▸ TASK DIRECTIONS: This exercise calls for the data below to be retyped exactly, minus any images.

▸ COLLECTED DATA:
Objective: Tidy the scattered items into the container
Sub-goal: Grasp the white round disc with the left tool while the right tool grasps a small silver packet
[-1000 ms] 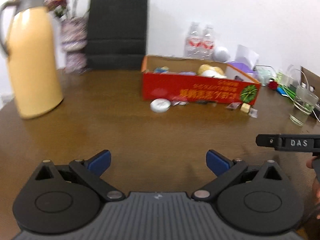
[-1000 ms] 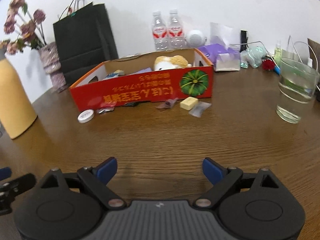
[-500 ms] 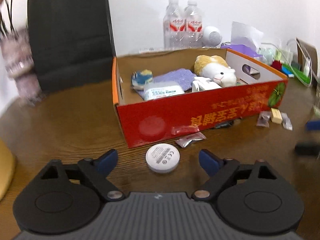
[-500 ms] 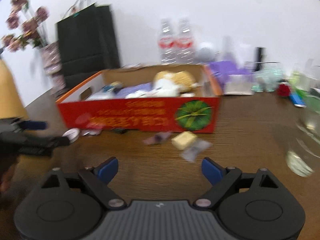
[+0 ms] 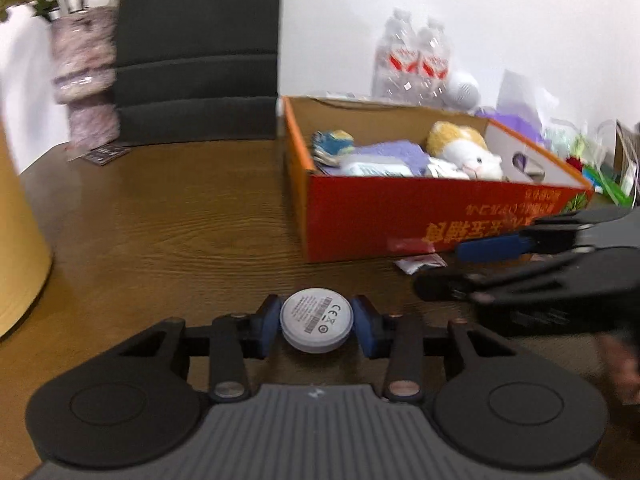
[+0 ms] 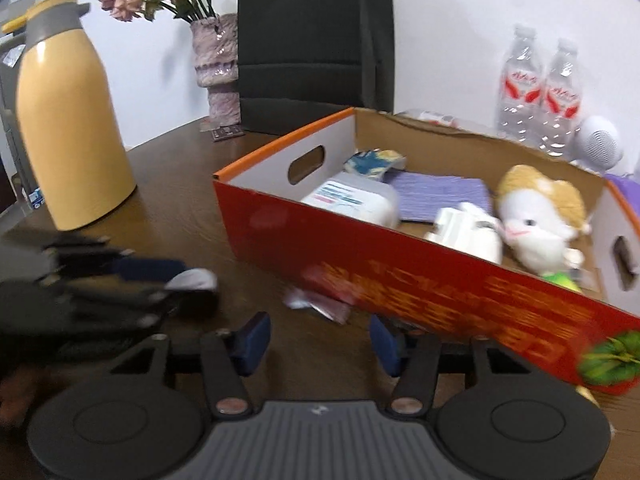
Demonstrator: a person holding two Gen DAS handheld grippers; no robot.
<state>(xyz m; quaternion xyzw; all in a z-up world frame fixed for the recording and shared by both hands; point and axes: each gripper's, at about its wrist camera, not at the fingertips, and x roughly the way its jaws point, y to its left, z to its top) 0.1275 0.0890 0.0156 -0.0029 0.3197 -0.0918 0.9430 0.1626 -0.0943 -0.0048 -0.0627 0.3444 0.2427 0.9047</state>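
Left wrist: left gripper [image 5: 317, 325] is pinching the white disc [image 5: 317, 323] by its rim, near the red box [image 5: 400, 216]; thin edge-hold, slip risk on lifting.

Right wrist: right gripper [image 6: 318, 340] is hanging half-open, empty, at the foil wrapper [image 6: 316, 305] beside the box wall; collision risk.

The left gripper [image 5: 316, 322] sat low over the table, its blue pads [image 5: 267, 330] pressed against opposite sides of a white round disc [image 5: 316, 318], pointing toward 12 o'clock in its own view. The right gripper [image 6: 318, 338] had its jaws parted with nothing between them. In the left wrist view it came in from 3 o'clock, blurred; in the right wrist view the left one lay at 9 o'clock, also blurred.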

▸ SOLVED PROBLEM:
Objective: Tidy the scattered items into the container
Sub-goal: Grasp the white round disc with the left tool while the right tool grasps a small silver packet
[-1000 ms] 
[-1000 ms] 
[-500 ms] 
[-500 ms] 
[+0 ms] 
[+0 ms] 
Demonstrator: a person holding two Gen DAS handheld grippers; no robot.
<state>(xyz m; quaternion xyzw; all in a z-up world frame fixed for the recording and shared by both hands; point and axes: each gripper's, at about its wrist camera, not at the fingertips, and x roughly the way its jaws point, y to its left, z to its top) 0.1275 0.0890 0.0156 -0.0029 0.3197 -0.0918 0.9430 0.1626 -0.0943 -0.0048 -0.0627 0.3444 0.2427 0.9047</state>
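Left wrist: left gripper [image 5: 317, 325] is pinching the white disc [image 5: 317, 323] by its rim, near the red box [image 5: 400, 216]; thin edge-hold, slip risk on lifting.

Right wrist: right gripper [image 6: 318, 340] is hanging half-open, empty, at the foil wrapper [image 6: 316, 305] beside the box wall; collision risk.

The left gripper [image 5: 316, 322] sat low over the table, its blue pads [image 5: 267, 330] pressed against opposite sides of a white round disc [image 5: 316, 318], pointing toward 12 o'clock in its own view. The right gripper [image 6: 318, 338] had its jaws parted with nothing between them. In the left wrist view it came in from 3 o'clock, blurred; in the right wrist view the left one lay at 9 o'clock, also blurred.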

No further output is needed for this exercise.